Vićentije Jovanović Vidak (Вићентије Јовановић Видак; Sremski Karlovci, Habsburg monarchy, 10 March 1730 - Dalj, 18 February 1780) was the Metropolitan of the Metropolitanate of Karlovci from 1774 to 1780.

==Biography==
He was born in Sremski Karlovci.

In 1745, he was made deacon of the Metropolitanate of Karlovci, and in 1749 he settled down in the Rakovac Monastery. After going through the hierarchal ranks, he was elected archimandrite.

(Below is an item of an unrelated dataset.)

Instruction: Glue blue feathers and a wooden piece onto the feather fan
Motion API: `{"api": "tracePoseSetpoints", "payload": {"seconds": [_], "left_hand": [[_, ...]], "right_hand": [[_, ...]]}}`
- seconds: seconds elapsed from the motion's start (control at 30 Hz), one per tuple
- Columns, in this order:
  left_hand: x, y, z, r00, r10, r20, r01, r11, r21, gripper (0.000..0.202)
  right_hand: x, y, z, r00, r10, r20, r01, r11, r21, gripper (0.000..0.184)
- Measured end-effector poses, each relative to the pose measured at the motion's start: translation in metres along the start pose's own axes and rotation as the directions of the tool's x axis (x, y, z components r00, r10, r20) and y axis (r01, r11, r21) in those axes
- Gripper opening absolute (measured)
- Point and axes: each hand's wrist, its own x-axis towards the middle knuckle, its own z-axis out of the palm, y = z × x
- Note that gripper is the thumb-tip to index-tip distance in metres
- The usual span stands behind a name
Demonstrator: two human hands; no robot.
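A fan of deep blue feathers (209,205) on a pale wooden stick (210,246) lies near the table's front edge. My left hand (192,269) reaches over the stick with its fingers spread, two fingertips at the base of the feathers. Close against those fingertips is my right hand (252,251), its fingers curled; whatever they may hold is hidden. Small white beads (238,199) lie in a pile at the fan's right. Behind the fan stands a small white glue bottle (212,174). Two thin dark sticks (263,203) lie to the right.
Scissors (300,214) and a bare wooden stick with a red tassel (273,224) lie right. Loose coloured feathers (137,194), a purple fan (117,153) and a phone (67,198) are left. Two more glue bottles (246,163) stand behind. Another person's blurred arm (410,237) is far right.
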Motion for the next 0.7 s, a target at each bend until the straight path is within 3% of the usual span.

In 1757, he was appointed an administrator of the Eparchy of Pakrac, and two years later he was elected as the Bishop of Temisvar. As the highest-ranking cleric, he helped Atanasije Dimitrijević Sekereš, Dositej Obradović, Teodor Janković Mirijevski, Stefan Vujanovski, Avram Mrazović and many other scholars in their educational reforms at the time.

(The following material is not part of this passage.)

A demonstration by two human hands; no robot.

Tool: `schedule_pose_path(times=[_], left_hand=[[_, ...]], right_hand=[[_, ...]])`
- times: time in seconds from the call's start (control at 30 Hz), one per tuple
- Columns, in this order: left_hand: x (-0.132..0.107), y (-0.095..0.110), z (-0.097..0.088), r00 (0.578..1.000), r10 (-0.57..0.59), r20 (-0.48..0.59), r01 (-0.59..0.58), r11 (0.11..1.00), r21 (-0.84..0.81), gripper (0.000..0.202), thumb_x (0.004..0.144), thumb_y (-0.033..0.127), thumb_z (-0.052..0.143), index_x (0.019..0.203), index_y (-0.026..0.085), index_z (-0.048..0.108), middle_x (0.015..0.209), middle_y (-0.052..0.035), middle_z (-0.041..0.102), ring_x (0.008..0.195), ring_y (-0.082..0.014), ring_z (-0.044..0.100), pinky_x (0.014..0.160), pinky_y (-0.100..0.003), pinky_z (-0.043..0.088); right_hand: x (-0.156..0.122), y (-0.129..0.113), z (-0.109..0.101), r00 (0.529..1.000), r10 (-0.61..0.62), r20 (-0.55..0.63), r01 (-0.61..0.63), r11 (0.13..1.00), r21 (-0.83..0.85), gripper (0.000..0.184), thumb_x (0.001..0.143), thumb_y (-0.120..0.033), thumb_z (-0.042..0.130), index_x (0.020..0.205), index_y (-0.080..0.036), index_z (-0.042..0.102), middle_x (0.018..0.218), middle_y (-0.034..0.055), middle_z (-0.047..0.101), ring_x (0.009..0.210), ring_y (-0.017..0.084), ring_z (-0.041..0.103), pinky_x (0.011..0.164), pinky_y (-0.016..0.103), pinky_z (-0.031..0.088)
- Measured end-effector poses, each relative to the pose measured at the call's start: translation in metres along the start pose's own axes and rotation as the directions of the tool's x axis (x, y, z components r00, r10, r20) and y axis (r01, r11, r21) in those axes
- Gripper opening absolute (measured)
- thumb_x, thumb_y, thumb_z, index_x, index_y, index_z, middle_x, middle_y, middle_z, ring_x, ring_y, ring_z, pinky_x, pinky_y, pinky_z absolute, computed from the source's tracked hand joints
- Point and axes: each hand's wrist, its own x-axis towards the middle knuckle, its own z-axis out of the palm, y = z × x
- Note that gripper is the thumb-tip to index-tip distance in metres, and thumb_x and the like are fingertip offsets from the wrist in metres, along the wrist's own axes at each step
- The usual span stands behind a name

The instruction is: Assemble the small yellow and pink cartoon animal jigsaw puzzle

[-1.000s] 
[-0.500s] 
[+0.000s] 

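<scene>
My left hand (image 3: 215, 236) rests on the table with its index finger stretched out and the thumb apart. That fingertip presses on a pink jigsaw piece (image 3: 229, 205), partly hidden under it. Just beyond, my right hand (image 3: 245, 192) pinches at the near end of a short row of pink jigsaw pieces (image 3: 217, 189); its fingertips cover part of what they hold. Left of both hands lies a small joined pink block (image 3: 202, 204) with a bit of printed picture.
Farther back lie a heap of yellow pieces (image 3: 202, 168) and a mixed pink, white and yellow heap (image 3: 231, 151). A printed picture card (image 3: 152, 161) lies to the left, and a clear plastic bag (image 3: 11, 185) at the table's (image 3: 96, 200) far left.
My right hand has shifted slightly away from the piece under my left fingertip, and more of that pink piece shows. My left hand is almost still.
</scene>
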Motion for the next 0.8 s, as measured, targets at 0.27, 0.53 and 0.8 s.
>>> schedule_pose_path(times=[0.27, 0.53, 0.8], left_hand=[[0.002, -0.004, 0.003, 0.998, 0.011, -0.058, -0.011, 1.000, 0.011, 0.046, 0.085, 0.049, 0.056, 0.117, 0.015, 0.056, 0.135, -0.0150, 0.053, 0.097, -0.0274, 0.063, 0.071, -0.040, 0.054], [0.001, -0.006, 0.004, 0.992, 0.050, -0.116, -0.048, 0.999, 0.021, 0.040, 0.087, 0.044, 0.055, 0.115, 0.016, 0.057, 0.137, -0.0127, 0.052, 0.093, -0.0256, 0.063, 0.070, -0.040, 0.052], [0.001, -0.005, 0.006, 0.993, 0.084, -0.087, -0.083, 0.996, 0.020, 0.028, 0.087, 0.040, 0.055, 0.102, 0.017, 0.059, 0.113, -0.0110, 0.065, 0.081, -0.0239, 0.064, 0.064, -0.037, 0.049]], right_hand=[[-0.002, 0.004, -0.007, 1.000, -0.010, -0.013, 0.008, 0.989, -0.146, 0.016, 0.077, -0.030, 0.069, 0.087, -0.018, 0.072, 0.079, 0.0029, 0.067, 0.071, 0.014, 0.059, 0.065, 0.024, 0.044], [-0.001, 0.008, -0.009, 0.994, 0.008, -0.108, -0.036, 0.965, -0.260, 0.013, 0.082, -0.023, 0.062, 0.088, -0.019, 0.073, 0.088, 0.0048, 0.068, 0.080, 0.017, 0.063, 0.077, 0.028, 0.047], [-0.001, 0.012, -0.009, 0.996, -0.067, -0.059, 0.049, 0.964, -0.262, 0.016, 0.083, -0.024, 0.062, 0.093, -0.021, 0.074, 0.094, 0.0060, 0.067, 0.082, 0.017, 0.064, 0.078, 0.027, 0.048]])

He was elected Metropolitan in 1774 at a time when education reforms in the Habsburg State were beginning to take place. The preparation and implementation of reforms were conducted by Adam František Kollár, the president of the Illyrian Cour Deputation (Illirische Hof-Deputation) and the State censorship was in the hands of Atanasije Dimitrijević Sekereš. Therefore, the success or failure of the reforms fell on the shoulders of Metropolitan Vićentije (Jovanović Vidak).

It is noted that during his diplomatic mission in Vienna in 1776, Metropolitan Vićentije was granted permission to take all confiscated religious books brought from Russia and distribute them to the poor parishes that they were initially intended for.

Metropolitan Vićentije Jovanović Vidak died on 18 February 1780 at Dalj. He was buried there in the church of St. Dimitrije. His successor was Mojsije Putnik.